Dear builders, we need a columnar DB, pronto! You wrote SQL from the user side in Project 1. In Project 2 you build the engine that runs it. You'll store data in Parquet, hand-parse a target query, implement Hash-Partition and Sort-Merge joins from first principles, plan around a 12 GB memory envelope, and benchmark what you built.
This is a from-scratch engineering project, not an extension of Project 1. Your dataset is generated by a Colab we provide, and your target query is fixed (see below). If you're partnering, the natural divide is one person on storage and parsing, the other on join algorithms, and both of you on planning and benchmarking.
.ipynb) with all output visible,
due Nov 20.Proposal due Oct 30. Final due Nov 20. Five weeks of work total, about 7 hours a week. Jot down AI surprises as they happen so you can write them up later.
Oct 17 through Oct 23, spend 6 to 7 hours.
Run the data-generation Colab. Store the three tables as Parquet files. Measure compression ratios and read/write performance. Hand-parse the target query: pull out the join conditions, aggregations, GROUP BY, and ORDER BY.
Oct 24 through Oct 30, spend 6 to 7 hours.
Pick either HPJ or SMJ and get a correct 10-row version working. Write the proposal: which join you implemented first, your memory strategy for 1 GB, and any bonus tier you're chasing. Submit by Oct 30.
Oct 31 through Nov 6, spend 8 to 10 hours.

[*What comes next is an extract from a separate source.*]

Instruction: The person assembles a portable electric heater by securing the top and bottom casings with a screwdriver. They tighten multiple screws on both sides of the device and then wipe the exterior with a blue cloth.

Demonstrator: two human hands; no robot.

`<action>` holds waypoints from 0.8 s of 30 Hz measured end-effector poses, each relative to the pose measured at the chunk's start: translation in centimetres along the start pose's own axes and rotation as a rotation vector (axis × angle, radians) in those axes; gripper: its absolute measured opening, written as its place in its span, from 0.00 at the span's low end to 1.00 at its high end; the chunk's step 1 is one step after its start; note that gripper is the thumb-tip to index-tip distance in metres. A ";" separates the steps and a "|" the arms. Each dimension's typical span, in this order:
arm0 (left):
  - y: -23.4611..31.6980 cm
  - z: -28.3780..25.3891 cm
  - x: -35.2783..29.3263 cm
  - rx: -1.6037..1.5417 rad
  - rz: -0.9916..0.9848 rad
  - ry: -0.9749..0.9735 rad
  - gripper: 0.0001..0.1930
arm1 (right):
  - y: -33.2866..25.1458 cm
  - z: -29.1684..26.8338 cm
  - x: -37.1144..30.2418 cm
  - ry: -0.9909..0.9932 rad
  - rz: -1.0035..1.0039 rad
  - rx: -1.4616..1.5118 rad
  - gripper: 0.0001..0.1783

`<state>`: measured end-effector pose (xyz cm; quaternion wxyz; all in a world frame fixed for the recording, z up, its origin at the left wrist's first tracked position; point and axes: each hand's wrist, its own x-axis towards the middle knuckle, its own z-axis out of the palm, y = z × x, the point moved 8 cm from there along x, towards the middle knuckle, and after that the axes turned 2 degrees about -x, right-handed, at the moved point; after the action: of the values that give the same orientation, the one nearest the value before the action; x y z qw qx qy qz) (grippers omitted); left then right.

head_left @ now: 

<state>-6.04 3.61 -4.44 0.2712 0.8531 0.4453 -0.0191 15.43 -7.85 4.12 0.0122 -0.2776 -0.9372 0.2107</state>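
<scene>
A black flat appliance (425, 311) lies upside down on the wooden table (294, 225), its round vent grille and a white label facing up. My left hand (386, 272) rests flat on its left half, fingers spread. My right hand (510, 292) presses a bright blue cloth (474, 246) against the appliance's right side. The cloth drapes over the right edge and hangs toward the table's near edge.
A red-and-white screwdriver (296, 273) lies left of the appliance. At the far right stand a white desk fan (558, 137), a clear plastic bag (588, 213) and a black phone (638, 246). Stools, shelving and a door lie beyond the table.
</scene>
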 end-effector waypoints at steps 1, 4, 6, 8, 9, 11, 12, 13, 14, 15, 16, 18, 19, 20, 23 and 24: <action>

Finish the second join algorithm. Implement GROUP BY and COUNT DISTINCT on the joined result. Verify both algorithms produce identical output on small inputs.
Nov 7 through Nov 13, spend 7 to 8 hours.
Read Parquet metadata without loading data. Build the planner that picks HPJ vs. SMJ based on memory. Add column pruning so you only load the columns you need. Keep noting AI surprises, especially the times AI got something wrong and you caught it.
Nov 14 through Nov 20, spend 5 to 7 hours.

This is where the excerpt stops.